A $10 intra-day plunge in crude oil prices raises a glimmer of hope for policy makers, offering them prospects of the maneuvering space needed to sustain growth while keeping inflation under check.

business Updated: Sep 02, 2008 20:55 IST

A $10 intra-day plunge in crude oil prices on Tuesday raised a glimmer of hope for policy makers, offering them prospects of the maneuvering space needed to sustain growth while keeping inflation under check.

Markets cheered the news and the 30-share benchmark index of the Bombay Stock Exchange — the Sensex— surged 551 points, 3.8 per cent to close at 15,089.

Crude has been on a slide for nearly eight weeks as speculation, which had earlier driven its prices up, took a backseat amid signs of slackening oil demand in a slowing world economy.

On Tuesday, October delivery fell to $105.46 a barrel on the New York Mercantile Exchange, down more than 40 per cent from an all-time high of $147 per barrel reached two months ago.

Tuesday’s fall was sharp as crude price had risen over the past few days amid worries that a hurricane in the south of US could hit oil rigs and production of crude in the region. But that didn't happen.

“Market was rejoicing the softening of oil prices as the hurricane Gustav had the minimal impact on production capacity of Gulf of Mexico,” said Gopal Agarwal, head of equity, Mirae Asset management.

If the slide continues, or that there is no immediate reversal, it could persuade monetary authorities to go easy on interest rates. Central banks worldwide have repeatedly increased interest rates as surging crude prices stoked inflation.

Back home, where inflation is closing in on a worrisome 13 per cent, high interest rates have already hurt growth. The Indian economy grew 7.9 per cent through the April-June quarter, down from 9.2 per cent in the preceding quarter.

“This (fall in crude prices) will boost up the interest sensitive sectors, especially the banking, capital goods and real estate,” said Agarwal.

Easing crude prices mean lower subsidies on the government’s budget and less strain on the finance of oil companies. “The slump in crude prices should come as a big relief to policy makers as it would offer more space.
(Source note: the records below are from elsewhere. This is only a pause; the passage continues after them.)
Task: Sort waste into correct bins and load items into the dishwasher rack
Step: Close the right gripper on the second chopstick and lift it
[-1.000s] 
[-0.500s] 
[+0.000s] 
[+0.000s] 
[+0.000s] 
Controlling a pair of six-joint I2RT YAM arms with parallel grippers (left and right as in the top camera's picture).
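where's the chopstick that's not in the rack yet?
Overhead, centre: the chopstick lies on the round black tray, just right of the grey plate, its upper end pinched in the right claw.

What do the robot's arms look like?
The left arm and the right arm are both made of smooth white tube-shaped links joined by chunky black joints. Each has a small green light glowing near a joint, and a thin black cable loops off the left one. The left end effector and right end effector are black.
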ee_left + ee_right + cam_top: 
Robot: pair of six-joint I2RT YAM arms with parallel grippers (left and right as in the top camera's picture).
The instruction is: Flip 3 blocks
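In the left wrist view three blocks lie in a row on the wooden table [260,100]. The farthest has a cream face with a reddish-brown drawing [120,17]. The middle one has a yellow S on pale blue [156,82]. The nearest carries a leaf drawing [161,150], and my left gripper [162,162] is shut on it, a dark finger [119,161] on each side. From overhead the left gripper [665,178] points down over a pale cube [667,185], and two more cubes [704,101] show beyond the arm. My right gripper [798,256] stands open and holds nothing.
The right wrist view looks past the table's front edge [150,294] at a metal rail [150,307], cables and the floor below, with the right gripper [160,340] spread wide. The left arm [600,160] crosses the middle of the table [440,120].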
This would particularly help contain the fiscal deficit,” said DK Joshi, principal economist with credit rating agency Crisil.

“It should also come as a relief to the industry that was feeling stressed out due to high prices of non-administered petroleum products such as furnace oil, naptha and jet fuel.”

The softening of oil prices will improve the fiscal situation of the country. “If oil stabilises around $100 per barrel the overall inflation will come down drastically,” said Manish Bandi, vice president, India Infoline.

That said, Petroleum Minister Murli Deora has ruled out any immediate cut in retail prices of petrol, diesel and cooking gas, because even at $100 crude prices are still high.

Moreover, the incremental supply of oil is not coming. So, if the oil prices come down, it will be because of reduction in demand, and not because of increase in supply. In the longer run, the price outlook remains unclear.